In 2011, Vermont organizers won the country’s first-ever universal health care law by mobilizing a people-based “Healthcare Is a Human Right” campaign. That campaign changed what is considered “politically possible” in health care reform, inspiring similar campaigns in Maryland, Maine and Pennsylvania, which are now joined in a nationally coordinated “Healthcare is a Human Right Collaborative” designed to create a domino effect of universal health care wins across the country.

The panelists are:

  • James Haslam of Vermont's Rights & Democracy, who led the fight in that state for the nation’s first state-wide commitment to creating a universal, publicly funded health care insurance program for all state residents.
  • Cathy Albisa, executive director of the National Economic and Social Rights Initiative (NESRI), who led the launch of the “Healthcare Is a Human Right Collaborative” among four states working for the same kind of state-wide universal and publicly funded health care policy commitments and legislation.
  • Myron Glick, MD, of Jericho Road Community Health Center on Buffalo's West Side, who is an expert in health care disparities/inequities in Buffalo and the urgent needs to address them on a policy level.
  • Tara J. Melish, associate professor of law and director of the UB Buffalo Human Rights Center, who will serve as moderator.
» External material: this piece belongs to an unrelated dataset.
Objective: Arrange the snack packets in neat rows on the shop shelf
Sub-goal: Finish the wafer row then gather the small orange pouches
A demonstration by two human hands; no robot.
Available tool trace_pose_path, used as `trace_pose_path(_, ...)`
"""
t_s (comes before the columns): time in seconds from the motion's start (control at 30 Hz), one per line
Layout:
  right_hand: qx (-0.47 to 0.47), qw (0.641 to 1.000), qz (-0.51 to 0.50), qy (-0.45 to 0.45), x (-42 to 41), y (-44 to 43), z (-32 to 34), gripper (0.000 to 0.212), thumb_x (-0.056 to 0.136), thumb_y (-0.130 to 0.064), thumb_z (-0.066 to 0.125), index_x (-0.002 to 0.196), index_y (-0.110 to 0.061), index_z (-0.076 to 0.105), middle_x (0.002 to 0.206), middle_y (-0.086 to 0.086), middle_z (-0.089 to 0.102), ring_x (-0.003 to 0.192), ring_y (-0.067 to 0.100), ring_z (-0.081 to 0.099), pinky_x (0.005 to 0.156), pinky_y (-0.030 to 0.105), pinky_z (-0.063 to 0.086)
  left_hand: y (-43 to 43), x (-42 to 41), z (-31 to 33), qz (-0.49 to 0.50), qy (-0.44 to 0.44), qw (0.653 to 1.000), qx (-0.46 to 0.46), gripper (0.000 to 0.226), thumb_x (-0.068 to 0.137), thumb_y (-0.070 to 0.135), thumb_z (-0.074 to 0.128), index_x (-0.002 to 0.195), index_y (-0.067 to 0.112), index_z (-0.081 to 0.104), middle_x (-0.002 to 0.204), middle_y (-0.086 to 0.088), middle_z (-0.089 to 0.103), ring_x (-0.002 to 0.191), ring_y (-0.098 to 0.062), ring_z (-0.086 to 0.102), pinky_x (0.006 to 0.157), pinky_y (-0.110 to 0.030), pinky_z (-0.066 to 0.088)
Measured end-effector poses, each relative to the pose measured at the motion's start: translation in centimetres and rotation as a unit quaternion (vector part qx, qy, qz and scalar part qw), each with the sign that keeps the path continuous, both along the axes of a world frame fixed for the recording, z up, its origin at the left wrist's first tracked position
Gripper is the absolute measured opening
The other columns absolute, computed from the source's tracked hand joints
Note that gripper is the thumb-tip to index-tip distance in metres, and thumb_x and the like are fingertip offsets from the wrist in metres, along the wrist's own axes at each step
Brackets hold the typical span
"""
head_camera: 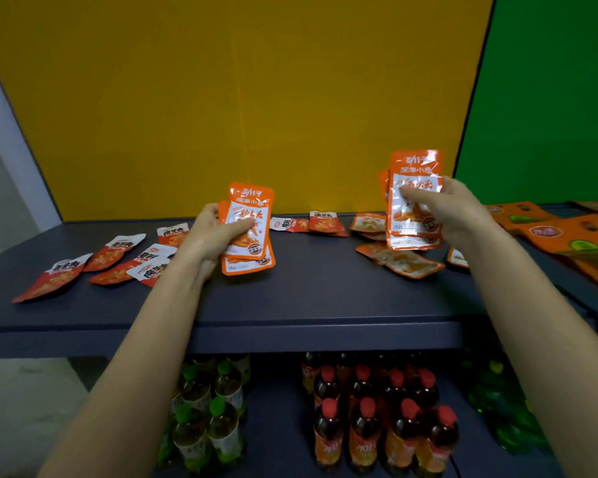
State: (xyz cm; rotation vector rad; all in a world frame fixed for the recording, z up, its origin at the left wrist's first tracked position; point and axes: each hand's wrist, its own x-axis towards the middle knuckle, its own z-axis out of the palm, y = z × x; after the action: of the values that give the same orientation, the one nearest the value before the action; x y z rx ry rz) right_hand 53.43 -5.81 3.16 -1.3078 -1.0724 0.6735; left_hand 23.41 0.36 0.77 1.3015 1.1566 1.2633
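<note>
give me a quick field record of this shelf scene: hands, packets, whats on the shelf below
left hand: grips a left orange stack, upright
right hand: grips a right orange stack, held higher
shelf: dark, flat
loose at left: red-and-white packets, scattered, unaligned
loose at right: face-down orange packets, lying flat
lower shelf: green-capped bottles, red-capped bottles
rows: not yet formed

The orange snack packets (415, 198) are glossy, crinkled plastic film catching glare. The dark shelf (308, 291) looks smooth and matt. Below, red-capped bottles (366, 429) and green-capped bottles (218, 426) are shiny clear plastic.
</note>
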Motion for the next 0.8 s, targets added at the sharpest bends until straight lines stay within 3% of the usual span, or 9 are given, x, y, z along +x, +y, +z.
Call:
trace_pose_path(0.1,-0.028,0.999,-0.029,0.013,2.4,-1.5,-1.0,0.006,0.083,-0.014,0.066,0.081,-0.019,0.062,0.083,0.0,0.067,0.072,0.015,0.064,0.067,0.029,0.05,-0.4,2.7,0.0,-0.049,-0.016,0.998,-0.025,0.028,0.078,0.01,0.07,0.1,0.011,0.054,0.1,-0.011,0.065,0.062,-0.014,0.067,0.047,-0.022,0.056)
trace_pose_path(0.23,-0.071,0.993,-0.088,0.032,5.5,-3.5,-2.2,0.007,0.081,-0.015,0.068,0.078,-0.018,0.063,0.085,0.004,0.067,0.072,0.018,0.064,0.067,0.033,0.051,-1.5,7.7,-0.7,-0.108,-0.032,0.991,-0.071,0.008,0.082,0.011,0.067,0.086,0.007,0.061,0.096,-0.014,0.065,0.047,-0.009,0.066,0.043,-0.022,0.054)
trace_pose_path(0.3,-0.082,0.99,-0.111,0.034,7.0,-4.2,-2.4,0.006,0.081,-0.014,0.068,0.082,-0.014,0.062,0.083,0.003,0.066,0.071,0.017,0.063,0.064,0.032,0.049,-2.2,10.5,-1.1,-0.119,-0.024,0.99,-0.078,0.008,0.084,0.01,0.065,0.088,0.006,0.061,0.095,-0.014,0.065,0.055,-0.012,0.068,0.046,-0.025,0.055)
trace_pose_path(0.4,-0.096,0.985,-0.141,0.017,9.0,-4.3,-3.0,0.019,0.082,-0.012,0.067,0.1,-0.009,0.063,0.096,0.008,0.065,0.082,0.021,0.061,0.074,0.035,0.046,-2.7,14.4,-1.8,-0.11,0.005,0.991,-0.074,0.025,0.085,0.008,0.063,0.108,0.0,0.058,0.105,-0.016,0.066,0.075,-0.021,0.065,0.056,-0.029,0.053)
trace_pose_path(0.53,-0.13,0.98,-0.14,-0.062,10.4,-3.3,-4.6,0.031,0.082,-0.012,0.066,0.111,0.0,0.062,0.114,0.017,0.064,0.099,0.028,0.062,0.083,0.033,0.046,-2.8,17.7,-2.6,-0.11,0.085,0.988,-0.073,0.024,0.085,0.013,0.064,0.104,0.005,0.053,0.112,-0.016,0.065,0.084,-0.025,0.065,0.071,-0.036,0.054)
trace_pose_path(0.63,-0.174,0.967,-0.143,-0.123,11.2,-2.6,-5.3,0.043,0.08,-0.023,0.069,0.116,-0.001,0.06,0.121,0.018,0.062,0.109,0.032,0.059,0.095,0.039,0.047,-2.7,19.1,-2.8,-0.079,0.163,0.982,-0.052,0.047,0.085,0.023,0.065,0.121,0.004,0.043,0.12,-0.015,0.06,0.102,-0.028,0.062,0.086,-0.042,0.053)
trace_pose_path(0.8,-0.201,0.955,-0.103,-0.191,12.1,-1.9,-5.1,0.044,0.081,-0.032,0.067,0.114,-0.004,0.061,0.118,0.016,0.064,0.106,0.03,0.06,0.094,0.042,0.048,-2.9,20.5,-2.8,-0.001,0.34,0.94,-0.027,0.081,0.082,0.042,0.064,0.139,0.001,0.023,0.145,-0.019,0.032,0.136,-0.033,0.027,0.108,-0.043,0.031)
In addition to the UB Buffalo Human Rights Center, the program is sponsored by Physicians for a National Health Program, Partnership for the Public Good, Open Buffalo, Coalition for Economic Justice, WNY Area Labor Federation, AFL-CIO, WNYCOSH and Physicians for Human Rights.

Media Contact Information

Christine Vidal has retired from University Communications. To contact UB's media relations staff, call 716-645-6969 or visit our list of current university media contacts. Sorry for the inconvenience.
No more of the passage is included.